Vale Reins in Largess as Miner Joins Dividend-Cutting Wave

  • Iron-ore giant cut 2015 dividend by $500m; shares advance
  • Annual shareholder payout trimmed to lowest since 2006

Vale SA is the latest commodities giant to take a scalpel to its dividend as a rout in metal prices deepens.

The world’s largest iron-ore and nickel producer said Monday it intends to pay $500 million in a second tranche of its 2015 dividend, half the $1 billion it proposed in January. If the new target is approved by Vale’s board in an Oct. 15 meeting, the company will be handing out $1.5 billion in dividends for this year after having made a $1 billion payment in April.

The reduction in the second dividend installment reflects “the more uncertain scenario for mineral commodities prices and the focus on managing the balance sheet," Vale said in a statement.

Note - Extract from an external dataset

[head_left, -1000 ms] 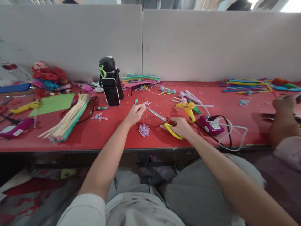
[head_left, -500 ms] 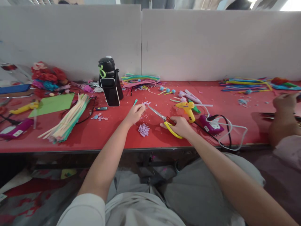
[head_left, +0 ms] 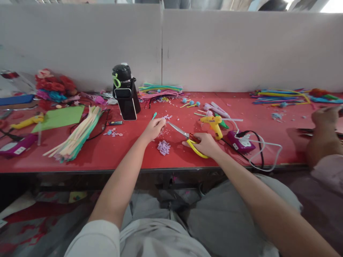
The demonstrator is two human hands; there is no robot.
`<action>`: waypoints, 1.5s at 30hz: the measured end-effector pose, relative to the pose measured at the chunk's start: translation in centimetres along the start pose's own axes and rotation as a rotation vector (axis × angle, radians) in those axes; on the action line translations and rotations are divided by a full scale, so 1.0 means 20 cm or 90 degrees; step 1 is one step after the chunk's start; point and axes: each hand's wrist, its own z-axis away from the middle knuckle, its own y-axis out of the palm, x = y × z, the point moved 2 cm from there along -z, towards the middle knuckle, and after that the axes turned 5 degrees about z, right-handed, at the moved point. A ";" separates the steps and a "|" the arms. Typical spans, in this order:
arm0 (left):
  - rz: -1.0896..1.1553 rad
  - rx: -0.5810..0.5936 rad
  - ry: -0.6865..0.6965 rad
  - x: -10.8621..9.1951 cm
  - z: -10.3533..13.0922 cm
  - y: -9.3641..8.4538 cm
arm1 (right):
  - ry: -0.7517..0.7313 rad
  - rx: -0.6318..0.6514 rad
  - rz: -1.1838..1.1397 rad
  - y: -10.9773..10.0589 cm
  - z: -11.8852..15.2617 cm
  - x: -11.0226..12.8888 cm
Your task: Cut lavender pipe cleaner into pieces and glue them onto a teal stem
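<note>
Resting on the red counter point(head_left: 112, 157), the left hand point(head_left: 153, 129) is closed in a pinch on a teal pipe cleaner point(head_left: 154, 116), whose free end projects toward 11 o'clock from the fingers. The right hand point(head_left: 205, 144) is wrapped around the yellow handles of a pair of scissors point(head_left: 187, 137); its grip is closed on them, and the blades are seen slightly parted, their tips pointing toward 10 o'clock and reaching just beside the left fingertips. How much of the pipe cleaner lies between the blades cannot be told.

A small heap of lilac cuttings point(head_left: 163, 147) lies on the counter between the two hands, at 6 o'clock of the blade tips, and finer scraps are scattered about the left hand. A yellow glue gun point(head_left: 213, 124) stands just beyond the right hand at 1 o'clock, with a purple power adapter point(head_left: 239, 142) and its looped cable point(head_left: 265, 157) at 3 o'clock. A black bottle point(head_left: 125, 93) stands upright at 11 o'clock of the left hand, with a stack of pipe cleaners point(head_left: 160, 91) behind it against the white partition point(head_left: 214, 50). A fanned bundle of pale sticks point(head_left: 77, 135) and a green sheet point(head_left: 60, 117) are found at 9 o'clock. Another person's hand point(head_left: 324, 117) rests on the counter at the far right, well apart.
</note>
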 end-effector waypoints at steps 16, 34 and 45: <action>0.087 -0.004 -0.049 0.01 0.00 0.01 | 0.005 -0.017 0.017 0.00 -0.01 0.00; 0.084 -0.019 -0.047 0.02 -0.01 0.01 | 0.006 -0.009 -0.015 0.01 0.00 -0.01; 0.086 -0.005 -0.045 0.02 -0.01 0.00 | -0.010 -0.023 0.012 0.00 0.00 0.01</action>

The Bloomberg World Mining Index of 81 producers has tumbled 70 percent from a 2011 peak as prices of iron ore to industrial metals collapsed amid weaker demand in China, the largest consumer. Glencore Plc, the Swiss producer and trader of raw materials, earlier this month suspended dividend payments as it seeks to reduce its $30 billion in debt.

“This action shows that management is taking real measures to try to mitigate rising leverage and preserve the company’s cash position in a tough macro environment," Banco Santander SA analysts Felipe Reis and Renato Maruichi wrote in a research note. “We expect investors to react positively."

Shares of the company advanced 0.2 percent to close at 13.22 reais in Sao Paulo on Tuesday, the first increase in seven trading days. The stock lost 43 percent in the past 12 months.

Vale’s $1.5 billion dividend payment this year is the Rio de Janeiro-based company’s lowest since 2006 and compares with $4.2 billion disbursed last year. The second payment will be made on Oct. 30 after approval from the board, Vale said in its statement. Holders of voting and non-voting stock will get about 10 cents a share.

The dividend announcement comes just 12 days after the company denied a report by Bank of America Corp. that said it planned to take a more conservative approach to this year’s dividends.

Prices of iron ore, the biggest contributor to Vale’s profit, has averaged less than $60 a ton this year, a far cry from the more than $130 average in the 2011-2014 period. Ore with 62 percent iron content delivered to the Chinese port of Qingdao declined 1.4 percent to $56.05 a dry ton on Tuesday, according to a price index compiled by Metal Bulletin.

Lower metal prices probably will lead Vale to cancel its dividend next year, Credit Suisse Group AG analysts led by Ivano Westin said in a Sept. 16 research note.

“For 2016, under the conditions we expect for commodities prices, we see no room for dividends," the analysts wrote. “Unless we see a major bounce-back in commodity prices or substantial divestments, we keep the view of a zero dividend policy, whereas 2017 could be the year of further dividends payment."